▸ **Work order**
Every line below needs to be reproduced exactly.
========================
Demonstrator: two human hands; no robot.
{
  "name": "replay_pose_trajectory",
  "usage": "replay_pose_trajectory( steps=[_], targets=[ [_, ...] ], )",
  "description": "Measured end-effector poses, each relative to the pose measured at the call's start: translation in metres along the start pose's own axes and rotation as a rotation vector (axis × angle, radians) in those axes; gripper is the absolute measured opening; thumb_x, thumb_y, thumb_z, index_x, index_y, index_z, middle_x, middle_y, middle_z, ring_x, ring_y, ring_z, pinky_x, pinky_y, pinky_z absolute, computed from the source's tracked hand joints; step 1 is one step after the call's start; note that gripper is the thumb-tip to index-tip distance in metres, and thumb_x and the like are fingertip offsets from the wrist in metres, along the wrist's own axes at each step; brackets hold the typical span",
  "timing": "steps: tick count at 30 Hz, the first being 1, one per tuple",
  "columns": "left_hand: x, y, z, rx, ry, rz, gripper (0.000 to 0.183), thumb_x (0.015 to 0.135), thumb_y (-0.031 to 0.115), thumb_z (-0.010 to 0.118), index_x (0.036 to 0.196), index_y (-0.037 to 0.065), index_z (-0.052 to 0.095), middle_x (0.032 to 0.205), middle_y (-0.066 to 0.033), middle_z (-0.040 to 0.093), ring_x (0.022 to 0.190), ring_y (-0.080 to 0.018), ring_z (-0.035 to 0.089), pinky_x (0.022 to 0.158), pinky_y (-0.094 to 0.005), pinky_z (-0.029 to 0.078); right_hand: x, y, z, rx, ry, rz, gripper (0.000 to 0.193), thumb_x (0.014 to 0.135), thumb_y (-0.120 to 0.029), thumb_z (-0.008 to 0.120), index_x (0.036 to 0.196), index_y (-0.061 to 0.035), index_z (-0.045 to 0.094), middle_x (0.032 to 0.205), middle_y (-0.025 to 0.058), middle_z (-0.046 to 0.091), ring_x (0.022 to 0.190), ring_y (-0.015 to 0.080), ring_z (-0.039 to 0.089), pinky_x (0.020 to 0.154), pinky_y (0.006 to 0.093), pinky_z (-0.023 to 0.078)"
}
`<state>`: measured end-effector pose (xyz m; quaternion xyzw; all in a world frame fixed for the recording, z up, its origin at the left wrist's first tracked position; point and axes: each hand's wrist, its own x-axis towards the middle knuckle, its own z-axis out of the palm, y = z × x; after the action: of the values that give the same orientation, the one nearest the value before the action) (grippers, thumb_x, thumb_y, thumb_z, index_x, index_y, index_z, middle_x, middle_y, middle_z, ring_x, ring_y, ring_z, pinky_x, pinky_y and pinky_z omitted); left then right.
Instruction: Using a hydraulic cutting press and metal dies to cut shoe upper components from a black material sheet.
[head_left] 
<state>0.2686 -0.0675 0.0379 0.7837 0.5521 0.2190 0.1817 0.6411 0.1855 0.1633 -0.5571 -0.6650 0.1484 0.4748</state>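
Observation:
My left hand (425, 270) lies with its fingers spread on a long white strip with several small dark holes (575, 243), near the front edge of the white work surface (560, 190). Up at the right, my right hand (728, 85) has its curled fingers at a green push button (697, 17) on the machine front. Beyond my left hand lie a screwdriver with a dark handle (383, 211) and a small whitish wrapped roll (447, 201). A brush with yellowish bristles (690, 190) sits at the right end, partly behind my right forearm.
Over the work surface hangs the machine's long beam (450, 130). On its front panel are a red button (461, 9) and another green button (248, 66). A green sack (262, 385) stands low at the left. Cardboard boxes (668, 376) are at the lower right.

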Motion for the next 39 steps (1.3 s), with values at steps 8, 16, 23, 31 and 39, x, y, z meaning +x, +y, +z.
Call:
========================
▸ **Finished exercise**
Demonstrator: two human hands; no robot.
{
  "name": "replay_pose_trajectory",
  "usage": "replay_pose_trajectory( steps=[_], targets=[ [_, ...] ], )",
  "description": "Measured end-effector poses, each relative to the pose measured at the call's start: translation in metres along the start pose's own axes and rotation as a rotation vector (axis × angle, radians) in those axes; gripper is the absolute measured opening; thumb_x, thumb_y, thumb_z, index_x, index_y, index_z, middle_x, middle_y, middle_z, ring_x, ring_y, ring_z, pinky_x, pinky_y, pinky_z absolute, computed from the source's tracked hand joints; step 1 is one step after the call's start; note that gripper is the thumb-tip to index-tip distance in metres, and thumb_x and the like are fingertip offsets from the wrist in metres, along the wrist's own axes at each step; brackets hold the typical span",
  "timing": "steps: tick count at 30 Hz, the first being 1, one per tuple",
  "columns": "left_hand: x, y, z, rx, ry, rz, gripper (0.000 to 0.183), thumb_x (0.015 to 0.135), thumb_y (-0.031 to 0.115), thumb_z (-0.010 to 0.118), index_x (0.036 to 0.196), index_y (-0.037 to 0.065), index_z (-0.052 to 0.095), middle_x (0.032 to 0.205), middle_y (-0.066 to 0.033), middle_z (-0.040 to 0.093), ring_x (0.022 to 0.190), ring_y (-0.080 to 0.018), ring_z (-0.035 to 0.089), pinky_x (0.022 to 0.158), pinky_y (-0.094 to 0.005), pinky_z (-0.029 to 0.078); right_hand: x, y, z, rx, ry, rz, gripper (0.000 to 0.193), thumb_x (0.014 to 0.135), thumb_y (-0.120 to 0.029), thumb_z (-0.008 to 0.120), index_x (0.036 to 0.196), index_y (-0.061 to 0.035), index_z (-0.045 to 0.094), middle_x (0.032 to 0.205), middle_y (-0.025 to 0.058), middle_z (-0.046 to 0.091), ring_x (0.022 to 0.190), ring_y (-0.015 to 0.080), ring_z (-0.039 to 0.089), pinky_x (0.020 to 0.154), pinky_y (0.006 to 0.093), pinky_z (-0.023 to 0.078)"
}
`<state>`: measured end-effector pose (xyz m; quaternion xyzw; all in a world frame fixed for the recording, z up, its origin at the left wrist's first tracked position; point and axes: each hand's wrist, its own x-axis towards the middle knuckle, its own z-axis out of the palm, y = z × x; after the action: of the values that give the same orientation, the one nearest the value before the action) (grippers, thumb_x, thumb_y, thumb_z, index_x, index_y, index_z, middle_x, middle_y, middle_z, ring_x, ring_y, ring_z, pinky_x, pinky_y and pinky_z omitted); left then right.
Instruction: Using a hydraulic cutting press and metal dies to cut shoe upper components from a black material sheet.
[head_left] 
<state>0.2686 -0.0675 0.0379 0.7837 0.5521 0.2190 0.1817 0.6411 0.1855 0.1633 -0.5571 -0.6650 0.1484 0.4748</state>
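Observation:
My left hand (425, 270) lies with its fingers spread on a long white strip with several small dark holes (575, 243), near the front edge of the white work surface (560, 190). Up at the right, my right hand (728, 85) has its curled fingers at a green push button (697, 17) on the machine front. Beyond my left hand lie a screwdriver with a dark handle (383, 211) and a small whitish wrapped roll (447, 201). A brush with yellowish bristles (690, 190) sits at the right end, partly behind my right forearm.
Over the work surface hangs the machine's long beam (450, 130). On its front panel are a red button (461, 9) and another green button (248, 66). A green sack (262, 385) stands low at the left. Cardboard boxes (668, 376) are at the lower right.
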
Motion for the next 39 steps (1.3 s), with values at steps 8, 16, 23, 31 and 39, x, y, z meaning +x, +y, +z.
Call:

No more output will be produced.